DP: There are several simple practical examples. In general on our control there are 8.5 petabyte of data. When your amounts of data considerably exceed the 100th terabyte, drives of data it is necessary to change everyone chetyrepyat years. Transfer the 100th terabyte of data is the huge physical task taking a lot of time. It is a little facilitated by growth of connection speed, but arrays can move only with that speed to what there is a read and write, and it is impossible to increase this exchange rate. And the companies which are below us on the level of complexity of tasks cannot themselves the predst twist that the turnover cycle of data can take month. Let's put, the turnover cycle of computers can take months, but each its separate fragment occupies all a couple of hours. When I move data from one array to another, I can stop only when process is completely finished. And besides me it is necessary to deal with bugs and problems of stability.

Today TransUnion does not face problems of reservation of data as we constantly conduct reservation of each new layer of data. However we are faced by a data recovery problem. For recovery of essential amounts of data that we periodically should do, sometimes it is required up to several days as physical restraints of the technologies used by us do not allow to make it quicker. The average department of information technologies does not face similar problems. However take the amount of data which is managed by average department of IT, increase it much, and it will already become a vital issue.

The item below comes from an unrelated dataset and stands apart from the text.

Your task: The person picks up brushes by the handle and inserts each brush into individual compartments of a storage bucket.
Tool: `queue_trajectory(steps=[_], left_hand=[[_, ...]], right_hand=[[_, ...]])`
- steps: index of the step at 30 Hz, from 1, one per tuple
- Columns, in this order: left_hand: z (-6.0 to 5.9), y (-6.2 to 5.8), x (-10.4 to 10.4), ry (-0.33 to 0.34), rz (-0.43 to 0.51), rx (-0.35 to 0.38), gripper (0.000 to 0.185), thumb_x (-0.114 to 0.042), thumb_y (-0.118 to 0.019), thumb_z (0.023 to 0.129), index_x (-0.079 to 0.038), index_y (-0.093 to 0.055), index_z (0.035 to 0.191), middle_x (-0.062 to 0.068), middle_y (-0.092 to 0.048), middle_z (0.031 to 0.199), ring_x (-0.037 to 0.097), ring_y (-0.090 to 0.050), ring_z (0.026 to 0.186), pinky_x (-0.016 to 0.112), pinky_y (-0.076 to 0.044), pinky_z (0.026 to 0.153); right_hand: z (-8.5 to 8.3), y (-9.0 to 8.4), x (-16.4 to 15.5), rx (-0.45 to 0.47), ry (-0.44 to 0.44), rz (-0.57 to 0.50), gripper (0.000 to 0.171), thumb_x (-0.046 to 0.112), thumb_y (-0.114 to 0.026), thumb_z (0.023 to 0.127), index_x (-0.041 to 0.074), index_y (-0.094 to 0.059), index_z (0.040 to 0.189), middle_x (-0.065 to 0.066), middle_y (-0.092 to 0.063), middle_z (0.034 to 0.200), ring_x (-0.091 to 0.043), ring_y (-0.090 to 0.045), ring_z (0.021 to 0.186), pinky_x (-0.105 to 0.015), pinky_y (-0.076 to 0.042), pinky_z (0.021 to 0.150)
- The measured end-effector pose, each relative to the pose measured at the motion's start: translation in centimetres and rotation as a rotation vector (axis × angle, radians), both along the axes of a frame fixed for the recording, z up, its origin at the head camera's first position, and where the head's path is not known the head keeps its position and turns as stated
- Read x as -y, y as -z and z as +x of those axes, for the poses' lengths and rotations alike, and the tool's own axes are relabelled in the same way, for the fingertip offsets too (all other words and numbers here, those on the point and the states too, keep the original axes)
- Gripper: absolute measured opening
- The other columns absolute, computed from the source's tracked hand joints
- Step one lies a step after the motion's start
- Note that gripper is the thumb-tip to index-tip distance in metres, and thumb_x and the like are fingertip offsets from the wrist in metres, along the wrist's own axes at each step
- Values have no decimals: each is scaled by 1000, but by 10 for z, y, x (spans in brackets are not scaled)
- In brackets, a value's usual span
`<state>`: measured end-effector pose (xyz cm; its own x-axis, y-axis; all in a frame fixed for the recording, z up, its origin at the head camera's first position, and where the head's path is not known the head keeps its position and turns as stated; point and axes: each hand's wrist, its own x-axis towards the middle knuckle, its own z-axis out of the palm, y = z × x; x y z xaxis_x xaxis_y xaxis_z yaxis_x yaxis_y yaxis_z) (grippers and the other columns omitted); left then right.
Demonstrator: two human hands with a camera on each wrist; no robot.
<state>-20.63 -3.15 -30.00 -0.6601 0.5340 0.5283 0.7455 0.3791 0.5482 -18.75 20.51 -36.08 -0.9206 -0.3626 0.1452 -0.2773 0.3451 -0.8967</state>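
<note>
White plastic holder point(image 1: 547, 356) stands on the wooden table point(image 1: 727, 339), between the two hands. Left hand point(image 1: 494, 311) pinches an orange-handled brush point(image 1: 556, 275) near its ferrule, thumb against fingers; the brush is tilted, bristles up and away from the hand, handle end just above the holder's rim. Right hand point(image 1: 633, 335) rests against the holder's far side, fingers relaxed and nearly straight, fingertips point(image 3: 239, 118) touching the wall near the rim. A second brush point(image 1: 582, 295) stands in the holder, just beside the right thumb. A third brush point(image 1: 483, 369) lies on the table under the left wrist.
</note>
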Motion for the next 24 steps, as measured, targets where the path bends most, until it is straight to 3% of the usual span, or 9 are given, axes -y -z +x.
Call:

We would like to see shrinking algorithms, more effective in terms of calculations, as two main groups of my costs are storage costs and data movement. For today I have no problems with computing power, however if I do not manage to change a trend of growth of storage costs and data movement, in several years I will have such problems. To make calculations during desirable time, I need to perform calculations in parallel. But beyond a certain limit the parallelization stops because I cannot move data further away.

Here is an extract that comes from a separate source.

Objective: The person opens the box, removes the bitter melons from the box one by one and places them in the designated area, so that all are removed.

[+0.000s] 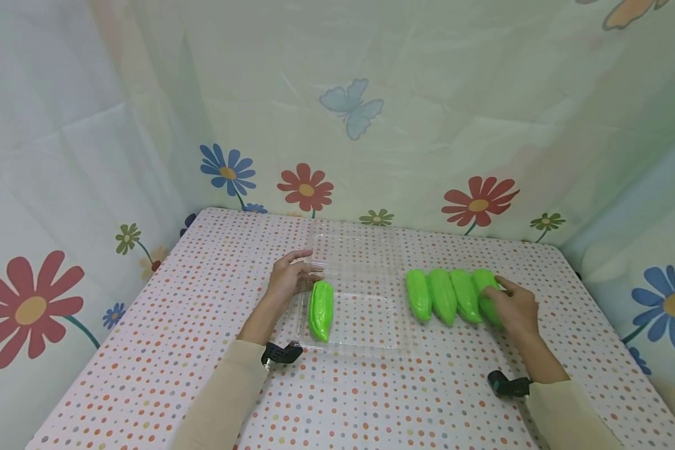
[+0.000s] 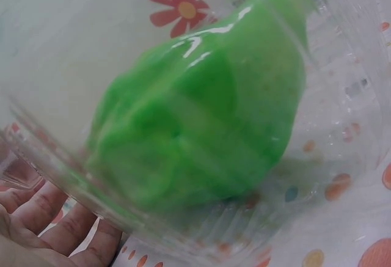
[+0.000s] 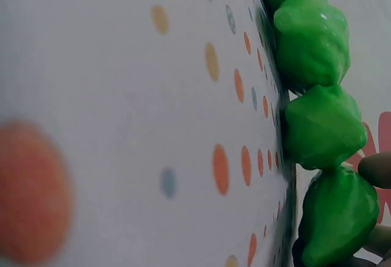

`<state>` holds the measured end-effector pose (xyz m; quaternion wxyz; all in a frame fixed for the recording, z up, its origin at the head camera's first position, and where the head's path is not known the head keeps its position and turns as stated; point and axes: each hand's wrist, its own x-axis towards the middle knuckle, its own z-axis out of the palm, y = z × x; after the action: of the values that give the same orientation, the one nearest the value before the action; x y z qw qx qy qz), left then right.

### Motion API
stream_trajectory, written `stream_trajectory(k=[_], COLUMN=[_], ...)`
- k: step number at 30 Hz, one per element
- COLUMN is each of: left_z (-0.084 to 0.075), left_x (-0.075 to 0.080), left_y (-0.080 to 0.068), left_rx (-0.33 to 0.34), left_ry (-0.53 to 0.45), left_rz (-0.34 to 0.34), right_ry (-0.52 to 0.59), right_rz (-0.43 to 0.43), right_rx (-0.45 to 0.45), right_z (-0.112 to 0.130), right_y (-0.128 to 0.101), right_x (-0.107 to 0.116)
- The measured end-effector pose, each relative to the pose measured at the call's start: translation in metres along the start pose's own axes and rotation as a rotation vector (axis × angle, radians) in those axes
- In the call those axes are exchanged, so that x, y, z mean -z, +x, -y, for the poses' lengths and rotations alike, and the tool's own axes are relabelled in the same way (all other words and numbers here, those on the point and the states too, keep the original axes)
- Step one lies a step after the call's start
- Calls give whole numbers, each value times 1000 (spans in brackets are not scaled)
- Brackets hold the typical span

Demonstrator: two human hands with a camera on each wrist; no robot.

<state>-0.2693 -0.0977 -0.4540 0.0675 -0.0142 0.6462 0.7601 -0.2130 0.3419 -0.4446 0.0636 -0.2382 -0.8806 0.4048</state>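
A clear plastic box (image 1: 371,345) lies with its lid (image 1: 357,240) folded back on the dotted cloth. Along the left side of its tray rests a bright green, ridged, pointed vegetable-like piece (image 1: 321,311), seen large through the clear wall in the left wrist view. My left hand (image 1: 287,279) touches the box's left side near the fold, fingers loosely extended. To the right of the box, several similar green pieces (image 1: 442,296) lie side by side. My right hand (image 1: 514,306) grips the rightmost green piece (image 3: 339,215) between thumb and fingers, against its neighbour.
Under everything is a table with a polka-dot cloth (image 1: 343,400). A flowered curtain (image 1: 416,156) stands behind it and on both sides. Each wrist carries a small black camera, such as the left one (image 1: 281,353).
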Motion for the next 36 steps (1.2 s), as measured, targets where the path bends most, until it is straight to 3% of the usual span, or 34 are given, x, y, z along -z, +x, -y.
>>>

PwC: The Cloudera company [the developer of solutions based on Hadoop] would suggest to transfer calculations to data.

DP: It suits only for certain data types. We already perform the increasing distributed computing on the basis of the system of files, but not databases. Besides, we provide computing cycles for archiving of data to move information less than bits, then we will extract data, we consider and again we archive them to save the place stored of data. Operating with the fourth in value commercial cluster of GPFS [the general parallel file system, the file system of distributed computing developed by IBM] in the world, we found out that when you exceed the limit of certain sizes, management tools a parallelization simply cease to work. For this reason I claim that Google works not for Hadoop. Perhaps, the command of Google also solved this problem, but if it and so, they are not going to tell how they made it.